Examining points of envy is a useful way to discern what one wants in life. Since childhood, I have had total admiration for and fear of discipline, discipline being defined as an internal force that drives a person to face difficulties with strength and grit. If a person can do this repeatedly, they wind up doing more and/or being better than they could have imagined.
At this point, many people, including myself, run in the opposite direction, screaming.
I have hard evidence of this fear within myself that goes back to my first grade “Got to be Me” book. The prompt: I am afraid to…
Here is my response to the prompt as a seven-year-old. [I am afraid to…] “do my work because it’s a long time till lunch.”
Some people would read that and think that I might have had language comprehension issues. The opposite. Although I was not able to understand or analyze the reasons for my response, I was being 100% honest. My adult self understands my childhood words perfectly.
I have to do work. There are expectations that I need to meet. I am not always sure about how to do my work, and when I look at other kids, they look more like they know what they are doing than I do. This means that I am not the best. That feels bad. Those kids who know what they are doing don’t have to try. They just do. Since I have to try, I am screwed. Work is bad. When there are expectations of me, bad things happen. I am more likely to disappoint.
I, like every other human being, have endured pains that require me to be gentle with myself. But I can’t deny that when I am impressed with myself, it feels good. And I’m only impressed with myself when I surprise myself with my own strength, abilities, eeeeehhhhh, discipline.
While thinking about this, I realized that I have just the amount of discipline to keep me where I am. It’s comfortable, in general.
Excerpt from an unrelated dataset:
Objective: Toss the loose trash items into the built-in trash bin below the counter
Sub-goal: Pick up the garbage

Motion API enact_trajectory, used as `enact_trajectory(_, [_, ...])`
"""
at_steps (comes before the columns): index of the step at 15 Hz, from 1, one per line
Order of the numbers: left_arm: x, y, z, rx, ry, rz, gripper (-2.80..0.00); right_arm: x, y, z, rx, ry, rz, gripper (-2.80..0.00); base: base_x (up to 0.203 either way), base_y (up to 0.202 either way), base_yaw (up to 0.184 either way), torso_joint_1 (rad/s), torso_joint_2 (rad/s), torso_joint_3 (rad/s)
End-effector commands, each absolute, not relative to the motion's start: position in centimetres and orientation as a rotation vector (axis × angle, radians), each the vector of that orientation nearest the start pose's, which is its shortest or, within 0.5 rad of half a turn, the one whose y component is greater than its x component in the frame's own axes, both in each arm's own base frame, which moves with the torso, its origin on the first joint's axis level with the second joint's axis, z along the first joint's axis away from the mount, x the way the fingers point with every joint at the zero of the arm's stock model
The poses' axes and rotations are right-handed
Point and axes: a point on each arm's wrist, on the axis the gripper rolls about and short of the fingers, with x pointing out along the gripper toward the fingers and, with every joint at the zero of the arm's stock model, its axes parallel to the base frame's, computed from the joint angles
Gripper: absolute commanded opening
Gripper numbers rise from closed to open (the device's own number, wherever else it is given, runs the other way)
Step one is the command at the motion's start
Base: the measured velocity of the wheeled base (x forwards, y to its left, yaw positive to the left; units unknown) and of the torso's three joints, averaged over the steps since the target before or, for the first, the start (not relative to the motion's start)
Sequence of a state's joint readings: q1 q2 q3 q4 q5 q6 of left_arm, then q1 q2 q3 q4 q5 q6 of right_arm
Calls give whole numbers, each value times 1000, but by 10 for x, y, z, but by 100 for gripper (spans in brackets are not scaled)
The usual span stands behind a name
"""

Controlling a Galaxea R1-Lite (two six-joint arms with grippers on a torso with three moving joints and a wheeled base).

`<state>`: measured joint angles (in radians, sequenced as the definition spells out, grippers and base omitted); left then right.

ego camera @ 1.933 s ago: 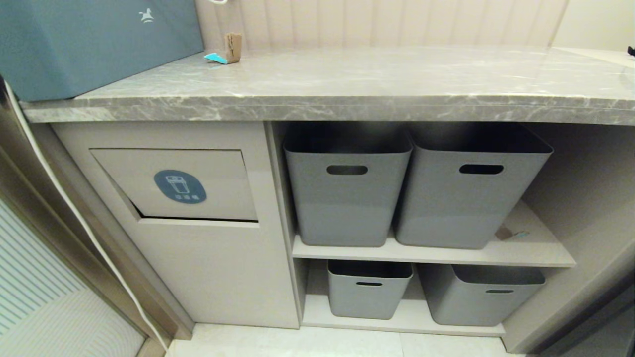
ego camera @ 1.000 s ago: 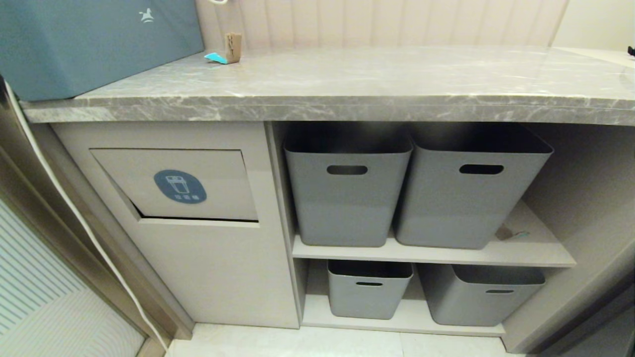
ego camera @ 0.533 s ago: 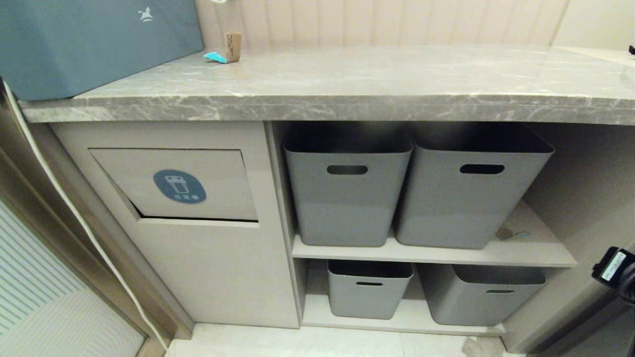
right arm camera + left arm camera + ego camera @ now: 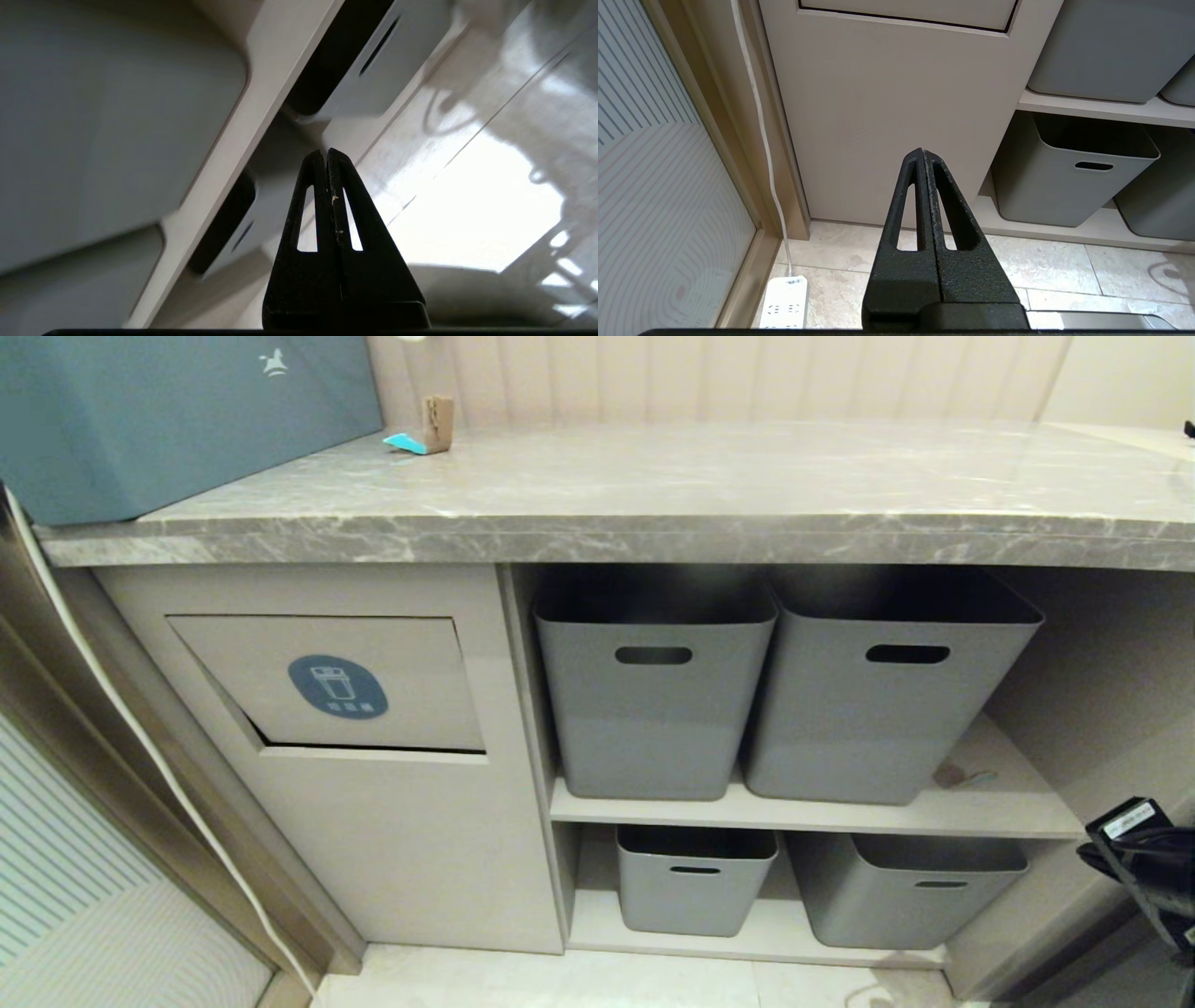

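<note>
**A:** So, what changed?

**B:** My right arm has come into the head view, low at the right edge beside the shelving. A second ago it wasn't in frame at all. The right gripper [image 4: 327, 156] has its fingers pressed together with nothing between them, and its wrist view looks across the grey baskets [image 4: 653, 695] and the shelf edge. The left gripper [image 4: 923, 154] is also closed and empty, parked low facing the cabinet front near the floor.

**A:** Anything picked up yet?

**B:** No. The trash hasn't moved. The brown cardboard piece [image 4: 438, 424] stands at the back of the counter [image 4: 709, 485] with the turquoise bit [image 4: 405, 443] touching its base, just beside the teal box [image 4: 177, 420]. There's another brown scrap [image 4: 952, 774] on the upper shelf to the right of the right basket, with what may be a bluish fleck next to it, though I can't be sure.

**A:** Bin?

**B:** The built-in trash bin [image 4: 338, 686] is under the counter on the left, with its flap nearly flush and a dark gap along the lower edge.

**A:** Read on it?

**B:** I judge this to be the start of the first reach. The shelf scrap is nearest my right arm. I need to open the fingers before I get there.
</note>
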<state>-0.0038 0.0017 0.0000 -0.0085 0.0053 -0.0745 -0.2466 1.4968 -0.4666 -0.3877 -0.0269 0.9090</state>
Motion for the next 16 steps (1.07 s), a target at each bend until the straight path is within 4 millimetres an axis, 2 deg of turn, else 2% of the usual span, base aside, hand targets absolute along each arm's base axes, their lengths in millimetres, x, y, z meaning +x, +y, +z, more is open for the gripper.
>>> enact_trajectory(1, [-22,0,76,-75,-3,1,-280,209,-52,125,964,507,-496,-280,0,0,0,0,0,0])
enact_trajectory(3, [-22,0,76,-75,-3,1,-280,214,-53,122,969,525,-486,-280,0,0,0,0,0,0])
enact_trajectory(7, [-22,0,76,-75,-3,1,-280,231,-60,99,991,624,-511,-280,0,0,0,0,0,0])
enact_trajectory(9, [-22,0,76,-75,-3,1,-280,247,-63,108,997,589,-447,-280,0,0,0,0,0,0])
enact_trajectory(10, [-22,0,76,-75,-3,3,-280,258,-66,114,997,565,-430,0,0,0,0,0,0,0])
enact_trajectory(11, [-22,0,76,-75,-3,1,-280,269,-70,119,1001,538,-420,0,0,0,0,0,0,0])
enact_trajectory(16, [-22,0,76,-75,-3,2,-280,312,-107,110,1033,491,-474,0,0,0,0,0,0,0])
There are things that I want to do, though, hobbies I want to develop. If I were going to die tomorrow, I would be disappointed to not have done these things. There is time in my life to add these things in, but instead of actually doing so, I (with the help of my inner Mrs. Roboto) more typically find ways to stretch my obligations so that the time disappears. I do this because I am afraid to put forth effort and fail. I am even afraid of the act of putting forth effort, regardless of the outcome. There is something in effort that makes me feel vulnerable.
If I really have to try, maybe that means I’m not good at it so I probably shouldn’t do it. I’m seven again. There is no way I would trust a seven-year-old to make decisions about my life.
What, then, can I say to myself to help myself DO things I say I want to do but don’t do? The words coming to mind remind me of an athletic shoe advertisement- you know the one. “Don’t die disappointed. Do it now.” “Now or never. Never is not an option.” Perhaps a mantra is not what I need. A visual reminder (preferably not in the form of an athletic shoe) might be helpful. When I look at it, it will represent what I want to do, a promise I am making to myself to DO the things I tell myself I want to do. Putting forth effort to accomplish what one would like to is protection against envy and disappointment, and that is enough to inspire an amount of discipline that can take one beyond stagnation.